Адъютант, выслушав перевод, вскинул голову еще выше, словно повинуясь невидимым удилам. Антону показалось, что длинные, холеные усы адъютанта встопорщились, как у кота перед дракой. Ковтун встретил сердитый взгляд француза, лишь прищурив глаза. Адъютант проворчал что-то де Шессену, а тот сказал Антону:
— Господин адъютант не считает возможным беспокоить генерала, пока не узнает, насколько важно сообщение, которое вы привезли.
Ковтун, по-прежнему глядя прищуренными серыми глазами в лицо адъютанта, зло проговорил:
— Скажи ему, что командующий Вооруженными Силами Советского Союза не будет обращаться по пустякам к командующему вооруженными силами Франции.
Адъютант склонил голову, щелкнул каблуками и, круто повернувшись, пошел к своему столику. Де Шессен последовал за ним, что-то горячо говоря и энергично жестикулируя. Видимо, поддавшись его уговорам, адъютант взял со стола какую-то бумагу и, осторожно открыв дверь, скрылся за нею. Де Шессен повернулся к Антону, торжествующе улыбаясь.
Однако прошло не меньше пятнадцати минут, пока черноволосый офицер вновь показался на пороге кабинета.
— Входите!
В просторной гостиной с диванами и креслами, обитыми золотистым штофом, их встретил одетый в штатское плотный старик, в котором Антон узнал Гамелена. Его полное лицо было морщинистым и обрюзгшим, но суровые, проницательные глаза излучали властность и силу.

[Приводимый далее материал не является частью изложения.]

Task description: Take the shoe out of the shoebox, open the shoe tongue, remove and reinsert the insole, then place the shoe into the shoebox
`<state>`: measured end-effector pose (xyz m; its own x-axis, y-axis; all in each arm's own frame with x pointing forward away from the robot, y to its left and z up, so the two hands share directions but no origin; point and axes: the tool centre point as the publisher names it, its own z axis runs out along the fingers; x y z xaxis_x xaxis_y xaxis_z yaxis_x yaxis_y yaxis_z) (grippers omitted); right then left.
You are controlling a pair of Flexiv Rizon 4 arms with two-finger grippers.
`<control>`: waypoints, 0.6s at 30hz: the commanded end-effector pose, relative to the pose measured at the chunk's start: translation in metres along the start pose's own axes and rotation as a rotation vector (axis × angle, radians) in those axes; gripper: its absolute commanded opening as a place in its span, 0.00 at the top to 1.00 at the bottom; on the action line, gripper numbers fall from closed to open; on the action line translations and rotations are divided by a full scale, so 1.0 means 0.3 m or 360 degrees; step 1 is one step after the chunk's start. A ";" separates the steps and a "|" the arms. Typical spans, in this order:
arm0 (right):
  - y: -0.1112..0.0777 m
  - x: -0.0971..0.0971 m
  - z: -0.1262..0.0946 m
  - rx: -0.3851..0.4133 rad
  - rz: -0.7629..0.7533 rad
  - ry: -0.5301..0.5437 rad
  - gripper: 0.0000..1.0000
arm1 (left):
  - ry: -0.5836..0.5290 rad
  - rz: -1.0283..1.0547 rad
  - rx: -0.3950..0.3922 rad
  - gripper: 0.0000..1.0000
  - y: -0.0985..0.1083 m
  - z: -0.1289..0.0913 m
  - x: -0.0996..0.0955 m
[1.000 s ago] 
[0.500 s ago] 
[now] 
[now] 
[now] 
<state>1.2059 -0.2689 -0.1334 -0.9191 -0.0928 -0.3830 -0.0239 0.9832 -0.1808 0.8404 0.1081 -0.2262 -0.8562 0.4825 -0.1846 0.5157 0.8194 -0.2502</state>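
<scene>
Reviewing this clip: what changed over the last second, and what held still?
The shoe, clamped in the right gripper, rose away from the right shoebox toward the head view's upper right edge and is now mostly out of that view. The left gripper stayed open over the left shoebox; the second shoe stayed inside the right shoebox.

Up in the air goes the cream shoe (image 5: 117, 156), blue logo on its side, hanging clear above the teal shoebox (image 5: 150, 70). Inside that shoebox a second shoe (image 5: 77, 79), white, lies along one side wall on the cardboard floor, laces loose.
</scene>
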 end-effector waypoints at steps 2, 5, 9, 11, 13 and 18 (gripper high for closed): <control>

Ковтун, вытянувшись, четко отрапортовал, что прибыл передать главнокомандующему Франции телеграмму наркома обороны Советского Союза, и, раскрыв папку, вручил генералу лист с текстом телеграммы. Гамелен осторожно, двумя пальцами взял лист, недоуменно глядя то на Ковтуна, то на адъютанта: он не понимал, что ему говорили, не знал, что ему вручили. Антон поспешил перевести слова Ковтуна, де Шессен — Антона. Затем в таком же порядке — сначала Ковтун, потом Антон и, наконец, де Шессен — изложили Гамелену содержание телеграммы. Генерал аккуратно сложил лист вдвое и, подав адъютанту, сказал что-то коротко и строго, но де Шессен выхватил лист из рук адъютанта и, почтительно изогнувшись перед генералом, старательно перевел телеграмму на французский, невольно выдав свое знание русского языка. Гамелен сделал два шага вперед, протянул Ковтуну руку и, глядя ему в глаза, сказал (переводил на русский де Шессен), что благодарит за полученную телеграмму и что соответствующий ответ маршалу Ворошилову будет направлен в Москву. Он сожалел, что телеграмма не застала его в Париже, потому что тогда он смог бы еще вчера рассеять возникшие здесь сомнения относительно желания и готовности России выполнить свои договорные обязательства.
Довольные тем, что удалось выполнить поручение, Антон и Ковтун покинули апартаменты генерала и, сопровождаемые де Шессеном, спустились по мраморной лестнице в вестибюль, все еще полный французских и английских офицеров. У самого входа они столкнулись с Горемыкиным, появившимся из боковой двери.
— Ты? Здесь? — Антон удивился. — Зачем?
— Встречался с приятелем, — ответил Горемыкин.
— Приятели среди французов, прилетевших из Парижа?
— А почему бы и нет? — Горемыкин хитровато усмехнулся.